# [Work to complete]
Output the listing below verbatim, without images.

# [Information supplied]
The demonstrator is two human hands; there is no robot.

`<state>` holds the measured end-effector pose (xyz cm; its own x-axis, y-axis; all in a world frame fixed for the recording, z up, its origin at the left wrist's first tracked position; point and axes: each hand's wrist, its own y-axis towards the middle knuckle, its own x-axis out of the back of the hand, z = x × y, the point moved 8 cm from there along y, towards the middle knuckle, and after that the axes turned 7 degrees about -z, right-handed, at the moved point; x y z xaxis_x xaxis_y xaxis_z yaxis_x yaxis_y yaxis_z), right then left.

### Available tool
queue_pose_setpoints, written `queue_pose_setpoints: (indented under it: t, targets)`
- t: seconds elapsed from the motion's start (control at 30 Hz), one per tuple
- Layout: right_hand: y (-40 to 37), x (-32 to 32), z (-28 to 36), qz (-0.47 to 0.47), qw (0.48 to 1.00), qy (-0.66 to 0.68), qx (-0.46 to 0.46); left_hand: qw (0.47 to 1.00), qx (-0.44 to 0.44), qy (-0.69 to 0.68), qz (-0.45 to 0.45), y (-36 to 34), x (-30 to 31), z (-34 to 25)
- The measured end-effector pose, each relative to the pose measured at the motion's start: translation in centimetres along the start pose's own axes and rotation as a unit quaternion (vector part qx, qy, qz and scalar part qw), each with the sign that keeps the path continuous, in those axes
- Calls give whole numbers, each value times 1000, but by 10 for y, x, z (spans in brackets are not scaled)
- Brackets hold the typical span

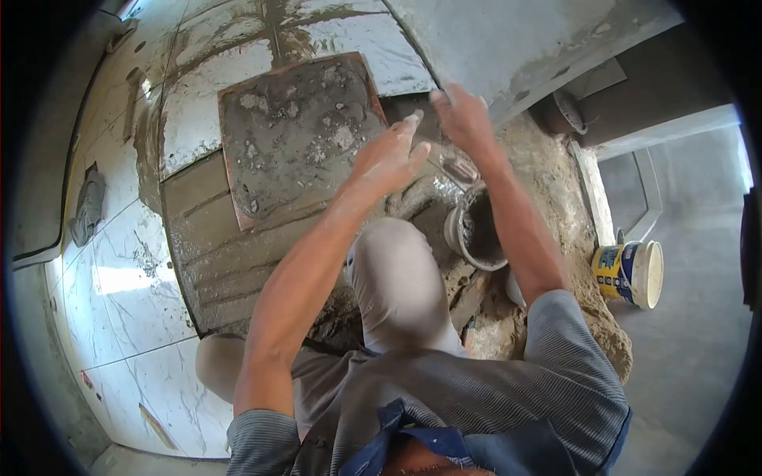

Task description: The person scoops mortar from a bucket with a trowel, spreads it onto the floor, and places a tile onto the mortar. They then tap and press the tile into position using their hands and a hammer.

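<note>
Rough mortar (298,135), glossy tiles (127,325)
The mortar looks matt and lumpy; the tiles are smooth, with shine; the yellow bucket (623,272) seems smooth plastic.

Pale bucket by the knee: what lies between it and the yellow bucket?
In the head view, the right forearm crosses between the pale bucket and yellow bucket; beyond it is rough brown ground. The forearm hides some of the stretch.

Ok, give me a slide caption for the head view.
Left hand and right hand near a mortar-covered slab, with white veined tiles and a bucket nearby.
</note>
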<state>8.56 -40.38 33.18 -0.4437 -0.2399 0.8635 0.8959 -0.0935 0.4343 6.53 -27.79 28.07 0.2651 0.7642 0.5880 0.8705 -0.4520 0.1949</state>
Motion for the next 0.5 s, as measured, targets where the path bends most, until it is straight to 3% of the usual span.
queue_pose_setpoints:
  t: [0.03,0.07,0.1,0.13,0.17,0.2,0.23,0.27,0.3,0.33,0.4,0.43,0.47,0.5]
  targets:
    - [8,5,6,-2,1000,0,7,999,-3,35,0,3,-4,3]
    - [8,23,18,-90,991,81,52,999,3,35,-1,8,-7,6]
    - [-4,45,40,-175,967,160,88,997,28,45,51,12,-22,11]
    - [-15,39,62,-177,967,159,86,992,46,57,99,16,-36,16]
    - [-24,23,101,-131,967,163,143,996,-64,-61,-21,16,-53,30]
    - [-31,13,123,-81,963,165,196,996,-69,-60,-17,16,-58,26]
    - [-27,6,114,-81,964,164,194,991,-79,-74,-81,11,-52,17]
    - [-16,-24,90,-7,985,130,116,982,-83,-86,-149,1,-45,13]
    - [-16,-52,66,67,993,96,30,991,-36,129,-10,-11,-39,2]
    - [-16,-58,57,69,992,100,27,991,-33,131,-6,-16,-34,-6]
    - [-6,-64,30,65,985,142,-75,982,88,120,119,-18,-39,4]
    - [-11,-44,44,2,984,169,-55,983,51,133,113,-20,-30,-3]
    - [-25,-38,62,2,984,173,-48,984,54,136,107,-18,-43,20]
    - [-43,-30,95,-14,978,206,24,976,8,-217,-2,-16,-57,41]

# [Task output]
The demonstrator is two human hands; there is no robot.

`<state>` holds the measured end-effector pose (xyz cm; its own x-axis, y-axis; all in a world frame fixed for the recording, z up, its origin at the left wrist's first tracked position; point and axes: each hand's wrist, its own y-axis towards the middle knuckle, its own x-axis out of the back of the hand, z = x × y, the point moved 8 cm from there along y, towards the middle knuckle, and after that the axes turned 7 degrees about -z, right-handed, at the moved point; x y z xaxis_x xaxis_y xaxis_z yaxis_x yaxis_y yaxis_z), right then left.

### Available tool
queue_pose_setpoints, written `queue_pose_setpoints: (indented under it: t, targets)`
- t: seconds elapsed from the motion's start (control at 30 Hz), one per tuple
- Layout: right_hand: y (-40 to 37), x (-32 to 32), z (-28 to 36), qz (-0.47 to 0.47), qw (0.48 to 1.00), qy (-0.66 to 0.68), qx (-0.46 to 0.46); left_hand: qw (0.47 to 1.00), qx (-0.44 to 0.44), qy (-0.69 to 0.68), qz (-0.45 to 0.45), y (-36 to 34), x (-30 to 31), z (-34 to 25)
- The measured end-effector pose, each relative to the pose measured at the motion's start: translation in centimetres along the start pose's own axes and rotation as a unit quaternion (vector part qx, qy, qz and scalar part qw), each with the sign that keeps the path continuous, in those axes
- Calls give whole numbers, each value times 1000, but by 10 for y, x, z (spans in brackets are not scaled)
- Brackets hold the typical span


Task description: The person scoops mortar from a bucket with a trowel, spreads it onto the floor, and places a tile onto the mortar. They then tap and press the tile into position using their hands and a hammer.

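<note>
Rough mortar (298,135), glossy tiles (127,325)
The mortar looks matt and lumpy; the tiles are smooth, with shine; the yellow bucket (623,272) seems smooth plastic.

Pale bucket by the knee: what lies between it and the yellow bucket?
In the head view, the right forearm crosses between the pale bucket and yellow bucket; beyond it is rough brown ground. The forearm hides some of the stretch.

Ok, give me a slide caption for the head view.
Left hand and right hand near a mortar-covered slab, with white veined tiles and a bucket nearby.
</note>
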<state>8.56 -40.38 33.18 -0.4437 -0.2399 0.8635 0.8959 -0.0935 0.4343 6.53 -27.79 28.07 0.2651 0.7642 0.5880 0.8705 -0.4520 0.1949</state>
Motion for the next 0.5 s, as measured, targets where the path bends most, until it is straight to 3% of the usual span.
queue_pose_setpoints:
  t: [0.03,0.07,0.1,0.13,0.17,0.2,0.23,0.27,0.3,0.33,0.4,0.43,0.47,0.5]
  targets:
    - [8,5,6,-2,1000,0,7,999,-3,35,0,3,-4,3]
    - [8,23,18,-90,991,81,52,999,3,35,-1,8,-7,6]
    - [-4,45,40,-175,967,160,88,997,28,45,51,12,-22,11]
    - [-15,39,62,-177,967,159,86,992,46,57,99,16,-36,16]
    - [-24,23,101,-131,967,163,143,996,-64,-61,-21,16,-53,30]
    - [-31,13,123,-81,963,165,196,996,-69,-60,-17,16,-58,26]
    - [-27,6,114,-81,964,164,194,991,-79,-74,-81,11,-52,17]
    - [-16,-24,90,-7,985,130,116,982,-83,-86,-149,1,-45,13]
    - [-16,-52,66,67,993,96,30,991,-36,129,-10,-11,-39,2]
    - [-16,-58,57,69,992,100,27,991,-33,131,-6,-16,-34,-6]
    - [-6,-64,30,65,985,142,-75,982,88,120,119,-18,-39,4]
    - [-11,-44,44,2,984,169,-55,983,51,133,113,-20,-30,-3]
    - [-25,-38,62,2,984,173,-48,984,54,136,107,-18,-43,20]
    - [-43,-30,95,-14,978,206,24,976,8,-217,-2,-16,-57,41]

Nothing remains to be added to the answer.